Une des définitions de la vaporwave pose qu’il s’agit de la nostalgie d’un futur tel qu’il n’a jamais existé, mais tel qu’il a été imaginé dans les années 80. Pour définir comment je vois la vaporwave, il faut imaginer Tom Cruise qui entre dans un vieux Sofitel à Hong-Kong avec un attaché-case. Il s’agit d’une critique de la culture yuppie des années 80, c’est pourquoi on y entend les pires morceaux de la décennie, avec des arrangements synthétiques sirupeux, dont la vitesse est considérablement ralentie. Il s’agit d’une kitchisation maximale de l’indécence de ces années 80, dans son rapport à une croissance illimitée et dans sa profusion d’objets inutiles qui ont commencé à s’industrialiser massivement.
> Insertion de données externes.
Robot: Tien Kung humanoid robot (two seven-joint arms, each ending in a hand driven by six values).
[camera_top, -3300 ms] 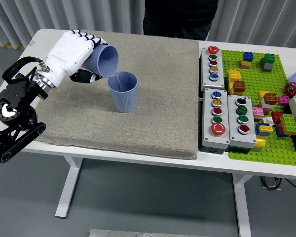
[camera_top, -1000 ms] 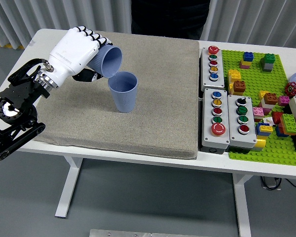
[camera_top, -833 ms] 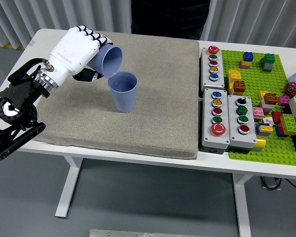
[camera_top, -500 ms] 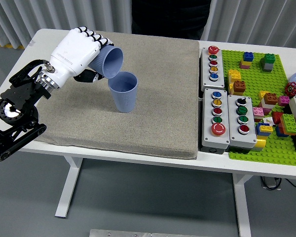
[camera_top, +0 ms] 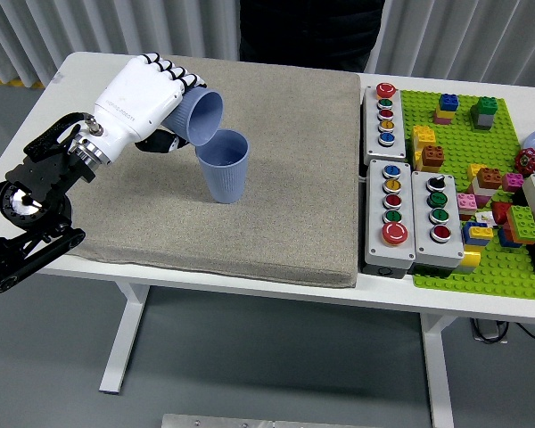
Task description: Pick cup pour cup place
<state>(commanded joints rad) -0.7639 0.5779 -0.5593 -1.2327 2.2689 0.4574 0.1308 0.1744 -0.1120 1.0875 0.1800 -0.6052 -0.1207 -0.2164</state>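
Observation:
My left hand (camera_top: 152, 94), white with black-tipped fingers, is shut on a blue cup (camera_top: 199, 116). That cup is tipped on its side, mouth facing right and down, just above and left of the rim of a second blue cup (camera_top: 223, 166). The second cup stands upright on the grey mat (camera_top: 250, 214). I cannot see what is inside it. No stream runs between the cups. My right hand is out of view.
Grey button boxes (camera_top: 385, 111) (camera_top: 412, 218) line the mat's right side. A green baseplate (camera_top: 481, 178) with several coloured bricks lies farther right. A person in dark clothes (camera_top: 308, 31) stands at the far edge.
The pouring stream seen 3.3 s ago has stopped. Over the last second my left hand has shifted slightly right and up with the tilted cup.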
C’est dans ce sens-là que j’ai articulé la vaporwave à l’opéra Otages. En creusant un peu plus, on découvre qu’il y a plusieurs genres dans la vaporwave, dont la laborwave, une version communiste de la vaporwave, dans le sens des mèmes communistes qui circulent sur internet, principalement sur Reddit, qui est le lieu de naissance de ces esthétiques. Il existe aussi la Trumpwave, et même la Zemmourwave en France.
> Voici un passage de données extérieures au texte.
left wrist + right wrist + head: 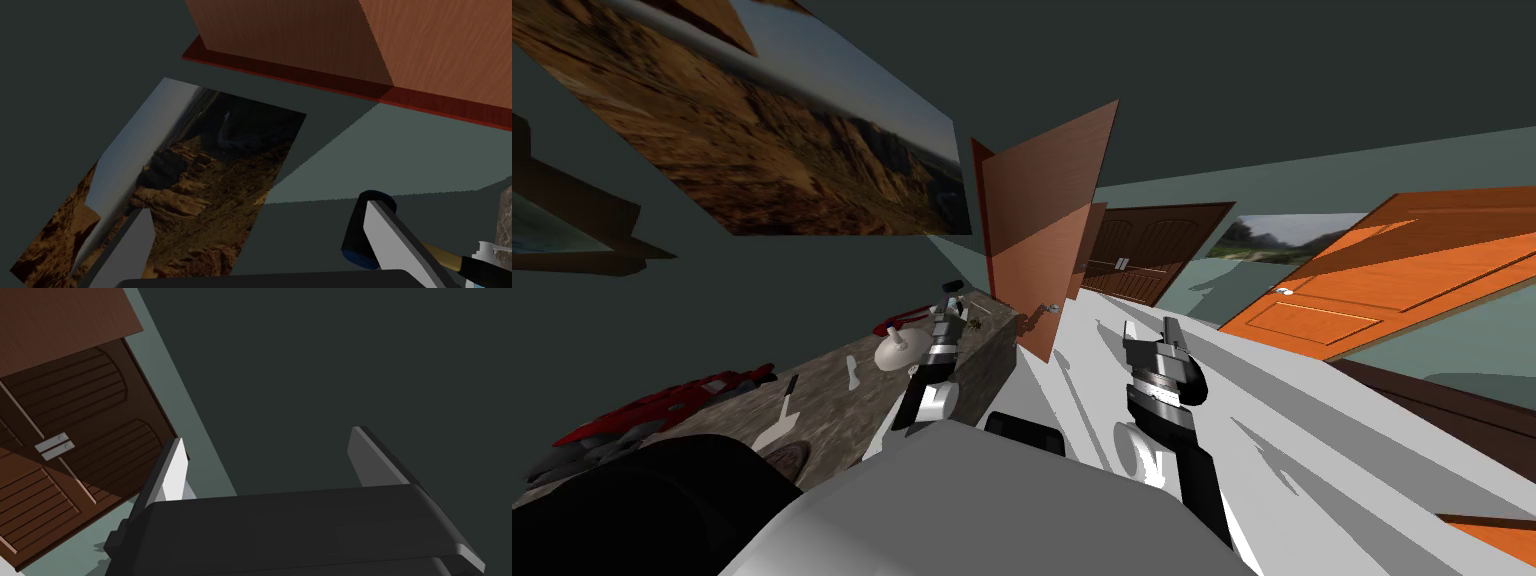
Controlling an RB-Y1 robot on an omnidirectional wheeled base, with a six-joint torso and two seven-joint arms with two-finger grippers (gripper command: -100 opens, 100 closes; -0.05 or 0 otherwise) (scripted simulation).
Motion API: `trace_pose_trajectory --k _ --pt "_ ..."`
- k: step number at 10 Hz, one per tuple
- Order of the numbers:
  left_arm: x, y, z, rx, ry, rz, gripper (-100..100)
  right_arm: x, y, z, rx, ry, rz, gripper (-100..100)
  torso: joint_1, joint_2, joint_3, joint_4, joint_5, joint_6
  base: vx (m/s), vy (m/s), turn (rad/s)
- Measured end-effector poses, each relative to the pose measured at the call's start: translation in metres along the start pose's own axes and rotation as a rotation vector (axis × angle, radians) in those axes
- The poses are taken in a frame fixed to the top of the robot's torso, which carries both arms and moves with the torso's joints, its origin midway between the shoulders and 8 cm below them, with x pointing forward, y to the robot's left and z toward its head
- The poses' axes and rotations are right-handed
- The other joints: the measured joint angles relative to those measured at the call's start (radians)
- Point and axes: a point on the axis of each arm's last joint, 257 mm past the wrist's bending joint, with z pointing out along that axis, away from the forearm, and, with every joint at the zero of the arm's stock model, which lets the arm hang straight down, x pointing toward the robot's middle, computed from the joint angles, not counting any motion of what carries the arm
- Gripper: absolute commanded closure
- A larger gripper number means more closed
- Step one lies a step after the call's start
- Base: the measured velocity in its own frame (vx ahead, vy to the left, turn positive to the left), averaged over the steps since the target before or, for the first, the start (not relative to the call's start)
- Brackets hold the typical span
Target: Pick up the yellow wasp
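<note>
Because the wasp lies on the stone-topped counter near my left gripper, I hold its fingers wide to take it

Our left gripper: 2 thin, light grey blade fingers w/ darker grey edges, rising from a dark box. Our right gripper: same 2 blades, 1 bright & 1 shaded, on a rounded black body w/ a seam behind them. Further back from the fingers, our left forearm & right forearm are banded silver & black, then white shells w/ black joints.
</note>
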Motion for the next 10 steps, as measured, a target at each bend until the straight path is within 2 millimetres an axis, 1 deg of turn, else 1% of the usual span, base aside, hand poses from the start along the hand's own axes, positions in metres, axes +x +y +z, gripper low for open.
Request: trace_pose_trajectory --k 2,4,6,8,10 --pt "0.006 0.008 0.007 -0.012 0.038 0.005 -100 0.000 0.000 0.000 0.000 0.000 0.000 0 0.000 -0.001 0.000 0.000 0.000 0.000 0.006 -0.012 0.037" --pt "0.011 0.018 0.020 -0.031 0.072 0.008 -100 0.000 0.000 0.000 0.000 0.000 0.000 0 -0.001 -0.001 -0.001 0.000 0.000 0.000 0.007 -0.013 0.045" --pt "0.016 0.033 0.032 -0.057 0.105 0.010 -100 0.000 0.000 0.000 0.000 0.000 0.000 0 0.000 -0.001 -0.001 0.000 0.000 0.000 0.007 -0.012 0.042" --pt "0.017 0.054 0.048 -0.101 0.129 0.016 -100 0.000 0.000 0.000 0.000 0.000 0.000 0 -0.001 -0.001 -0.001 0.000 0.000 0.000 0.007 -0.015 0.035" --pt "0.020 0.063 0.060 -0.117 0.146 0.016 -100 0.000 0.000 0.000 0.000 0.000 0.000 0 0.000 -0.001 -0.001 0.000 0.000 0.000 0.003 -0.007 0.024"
Sylvie Meyer est un personnage multiple. Ce n’est pas seulement une victime. Elle est victime de certaines choses, mais elle n’est pas esclave, elle vit dans un pays où le droit du travail existe. Elle aurait pu aller aux prud’hommes ou se mettre en arrêt maladie. Il y a quand même cette scène de manipulation où elle affirme aux ouvrières au cours d’une formation RH :
« J’ai toujours aimé mon travail et plus précisément, j’ai toujours aimé le travail, l’effort, la rigueur, la ponctualité, l’attention, la répétition aussi. Cela ne me fait pas peur. La répétition dans le travail me rassure. Je me sens vivante, utile. J’y trouve ma place qui n’est pas la meilleure des places, mais un endroit qui me permet de grandir, comme une mini plante avec ses mini ramifications. Je ne vois pas grand, je vois "tranquille" : ma paye, mon toit sur la tête, et surtout ma conscience pour moi ; bien dormir, pas (trop) de soucis. »
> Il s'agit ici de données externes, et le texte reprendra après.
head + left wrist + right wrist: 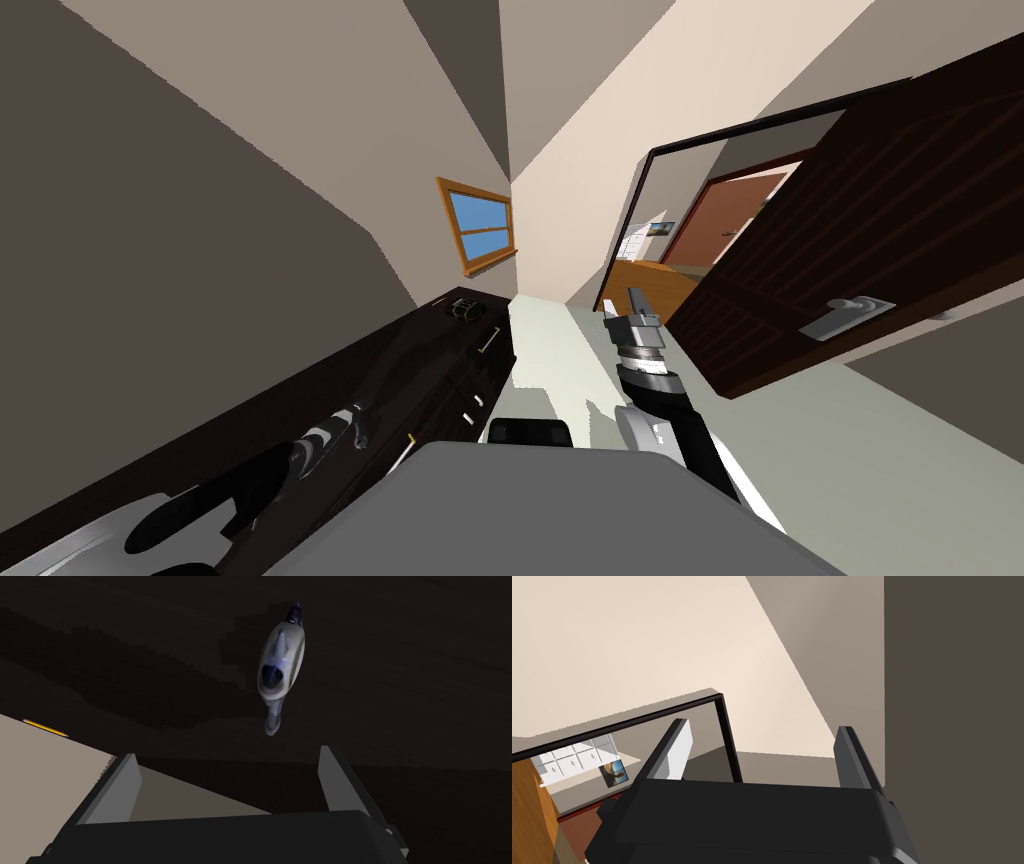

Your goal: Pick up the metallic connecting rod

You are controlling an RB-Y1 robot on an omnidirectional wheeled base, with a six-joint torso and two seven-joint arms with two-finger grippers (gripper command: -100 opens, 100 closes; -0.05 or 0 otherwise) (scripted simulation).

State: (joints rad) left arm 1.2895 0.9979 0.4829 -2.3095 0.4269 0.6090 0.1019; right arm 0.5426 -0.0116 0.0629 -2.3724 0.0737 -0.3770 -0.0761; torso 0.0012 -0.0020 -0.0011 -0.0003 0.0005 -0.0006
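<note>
The connecting rod (280,666) is a shiny grey, bulged piece with a thin stem at each end. It lies flat on the dark top of a dresser (400,676), a short way beyond my left gripper (226,755). That gripper is open and holds nothing, and the rod lies roughly in line with the gap between its fingers. In the head view my left arm (300,455) reaches over the dresser top (430,350). My right gripper (638,300) is raised in front of the doorway, open and empty (762,726).
A small dark object (462,308) sits at the dresser's far end, below a window (480,225). A dark door (870,230) with a grey handle (845,315) stands open on my right. A thin yellow stick (45,727) lies on the pale surface beside the dresser edge.
</note>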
Elle dit aussi à son patron : « Le plus grave c’est que tu m’as donné le goût du pouvoir, du vrai pouvoir. Celui qui permet de détruire ou de sauver quelqu’un. Celui qui vous fait croire supérieur, invincible. Cela ne dure pas longtemps, juste assez pour y croire. Et j’ai trouvé ça grisant. Et pire encore, ça m’a excitée. J’adorais. J’y pensais tout le temps. »

Sylvie Meyer n’est donc pas complètement innocente ! J’ai intégré de la laborwave lors de cette réunion de formation, une musique très « corporate » que j’ai trouvée, libre de droit. On pourrait croire à une publicité pour téléphone, une musique horrible. J’ai aussi téléchargé tous les vieux sons de Windows XP pour réaliser une musique électronique qui symbolise le milieu de l’entreprise, la manipulation RH la plus vile, le team building pendant lequel on est en train de te contrôler pour savoir si on va te mettre au chômage, tout en te disant de jouer collectif. Cette scène s’appelle « laborwave ».

GK : L’esthétique vaporwave imprègne-t-elle tout l’opéra ou juste cette scène ?

SR : J’aménage de nombreux moments où, avec l’électronique, la musique glisse, ralentit, parfois en accompagnant une sorte de récitatif étrange, un Mozart complètement décalé. La scène finale est très vaporwave, dans le ralentissement, la tension. Tous ces montages vaporwave, ces couleurs violettes, cette esthétique post-web, me font penser à l’intérieur du cerveau de Sylvie Meyer, où tout s’est mélangé, d’où ce ralentissement. C’est l’espace liminal de son cerveau, de l’entreprise, et un état liminal, avant ou après. Quand on commence à écrire un opéra, on crée un réseau de choses, entre Wozzeck, le cinéma de David Lynch, la chanson d’Alain Barrière que Sylvie Meyer écoute dans sa voiture, la vaporwave, le récitatif dans Mozart (c’est mon péché mignon), etc. On espère la cohérence.